I think you've got a somewhat peculiar version of the concurrent package, which is a backport of part of the stdlib in Python 3.4, only for use on Python 2. My guess is this is a consequence of using easy_install, which is no longer recommended for anything.

Try:

pip uninstall concurrent

I don't have installed concurrent apparently

[luix@boxita jupyterhub]$ pip uninstall concurrent
Cannot uninstall requirement concurrent, not installed
[luix@boxita jupyterhub]$ pip2 uninstall concurrent
Cannot uninstall requirement concurrent, not installed
[luix@boxita jupyterhub]$ pip3 uninstall concurrent
Cannot uninstall requirement concurrent, not installed

Ah, sorry. I think the package is called futures. I think you want pip3 uninstall futures. What do you get from pip3 list?

Was there ever any resolution on this? I'm running into the same issue now. I'm thinking it has to do with the fact that I have Python 2 Anaconda (4.0) installed on the system and used for most purposes, and also Python 3 where JupyterHub is installed. I was able to get it running in the past, but something's changed it's not working now.

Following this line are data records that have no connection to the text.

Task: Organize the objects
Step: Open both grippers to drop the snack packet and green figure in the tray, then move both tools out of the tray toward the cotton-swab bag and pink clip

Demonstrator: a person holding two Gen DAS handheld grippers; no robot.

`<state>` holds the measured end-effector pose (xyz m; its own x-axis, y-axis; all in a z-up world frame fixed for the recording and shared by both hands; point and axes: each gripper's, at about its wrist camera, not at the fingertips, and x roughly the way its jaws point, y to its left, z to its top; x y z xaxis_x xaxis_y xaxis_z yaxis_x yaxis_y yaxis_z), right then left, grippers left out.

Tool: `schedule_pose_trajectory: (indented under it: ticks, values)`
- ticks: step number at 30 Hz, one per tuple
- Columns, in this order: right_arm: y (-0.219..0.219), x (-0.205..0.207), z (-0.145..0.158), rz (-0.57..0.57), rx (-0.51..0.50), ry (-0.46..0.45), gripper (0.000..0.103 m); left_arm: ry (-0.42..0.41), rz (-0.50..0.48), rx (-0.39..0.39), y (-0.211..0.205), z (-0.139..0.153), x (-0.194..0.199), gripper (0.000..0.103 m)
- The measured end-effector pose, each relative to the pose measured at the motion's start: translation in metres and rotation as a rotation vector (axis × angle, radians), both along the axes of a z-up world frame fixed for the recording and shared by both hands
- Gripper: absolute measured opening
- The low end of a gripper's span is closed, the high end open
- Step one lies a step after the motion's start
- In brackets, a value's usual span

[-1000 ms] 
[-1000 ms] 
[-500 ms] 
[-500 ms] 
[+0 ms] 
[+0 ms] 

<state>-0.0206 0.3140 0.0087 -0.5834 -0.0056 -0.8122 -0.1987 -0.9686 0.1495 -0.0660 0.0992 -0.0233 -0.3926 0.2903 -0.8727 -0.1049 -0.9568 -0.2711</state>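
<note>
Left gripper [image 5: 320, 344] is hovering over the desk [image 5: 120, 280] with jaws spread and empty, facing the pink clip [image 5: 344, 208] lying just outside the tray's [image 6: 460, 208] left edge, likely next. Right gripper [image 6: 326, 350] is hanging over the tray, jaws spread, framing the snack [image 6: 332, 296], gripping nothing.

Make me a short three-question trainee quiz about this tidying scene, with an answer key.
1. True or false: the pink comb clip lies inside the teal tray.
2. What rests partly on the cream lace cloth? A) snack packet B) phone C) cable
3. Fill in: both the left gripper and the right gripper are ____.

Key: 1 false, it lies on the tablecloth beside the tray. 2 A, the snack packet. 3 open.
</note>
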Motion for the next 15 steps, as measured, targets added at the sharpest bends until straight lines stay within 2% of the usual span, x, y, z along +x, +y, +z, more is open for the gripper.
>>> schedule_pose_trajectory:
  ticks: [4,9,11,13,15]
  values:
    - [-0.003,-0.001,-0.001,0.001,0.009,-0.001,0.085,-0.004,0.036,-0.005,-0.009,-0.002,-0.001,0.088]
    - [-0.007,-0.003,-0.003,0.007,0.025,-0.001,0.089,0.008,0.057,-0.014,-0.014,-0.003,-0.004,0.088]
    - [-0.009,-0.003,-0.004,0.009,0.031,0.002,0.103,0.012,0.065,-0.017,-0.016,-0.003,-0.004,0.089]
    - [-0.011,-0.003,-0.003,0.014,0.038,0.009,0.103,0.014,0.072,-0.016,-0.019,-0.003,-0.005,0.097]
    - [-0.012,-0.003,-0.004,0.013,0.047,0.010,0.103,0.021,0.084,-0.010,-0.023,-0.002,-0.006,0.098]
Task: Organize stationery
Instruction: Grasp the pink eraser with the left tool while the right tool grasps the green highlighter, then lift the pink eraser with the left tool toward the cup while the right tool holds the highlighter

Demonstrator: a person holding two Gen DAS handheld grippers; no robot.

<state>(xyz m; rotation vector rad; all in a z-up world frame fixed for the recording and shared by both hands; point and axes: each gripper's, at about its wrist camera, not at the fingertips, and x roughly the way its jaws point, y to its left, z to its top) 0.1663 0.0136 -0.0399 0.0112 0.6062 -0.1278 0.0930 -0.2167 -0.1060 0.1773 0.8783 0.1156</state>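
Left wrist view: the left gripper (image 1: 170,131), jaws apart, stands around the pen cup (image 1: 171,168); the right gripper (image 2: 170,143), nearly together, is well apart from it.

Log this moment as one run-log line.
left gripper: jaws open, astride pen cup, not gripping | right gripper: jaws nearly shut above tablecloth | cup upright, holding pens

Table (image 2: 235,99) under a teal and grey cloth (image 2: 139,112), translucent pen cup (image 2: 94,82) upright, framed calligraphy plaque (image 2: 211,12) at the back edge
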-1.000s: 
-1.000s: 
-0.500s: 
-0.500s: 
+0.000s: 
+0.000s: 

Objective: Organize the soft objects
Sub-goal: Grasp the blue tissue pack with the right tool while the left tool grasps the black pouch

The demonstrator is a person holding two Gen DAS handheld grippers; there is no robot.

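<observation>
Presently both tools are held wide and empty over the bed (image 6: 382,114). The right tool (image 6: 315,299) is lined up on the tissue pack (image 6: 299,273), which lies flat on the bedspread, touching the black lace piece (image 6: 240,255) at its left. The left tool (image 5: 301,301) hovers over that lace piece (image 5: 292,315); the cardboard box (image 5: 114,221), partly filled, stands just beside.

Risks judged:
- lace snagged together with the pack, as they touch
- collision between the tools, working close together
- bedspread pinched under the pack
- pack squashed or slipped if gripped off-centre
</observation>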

I'll post anything I discover in here.

@bjlange there should be no concurrent directory in your site-packages folder. This is a standard-library module in Python 3. I recommended removing it with the command above, but manual intervention may be necessary (you can delete the folder). Also, if you have any easy-install.pth files in any site-packages directory, those should probably also be removed unless you have development-installs of packages (pip install -e or setup.py develop). They are used by setuptools/easy-install to do deprecated, extremely problematic things that are no longer necessary and actively destructive when you use pip.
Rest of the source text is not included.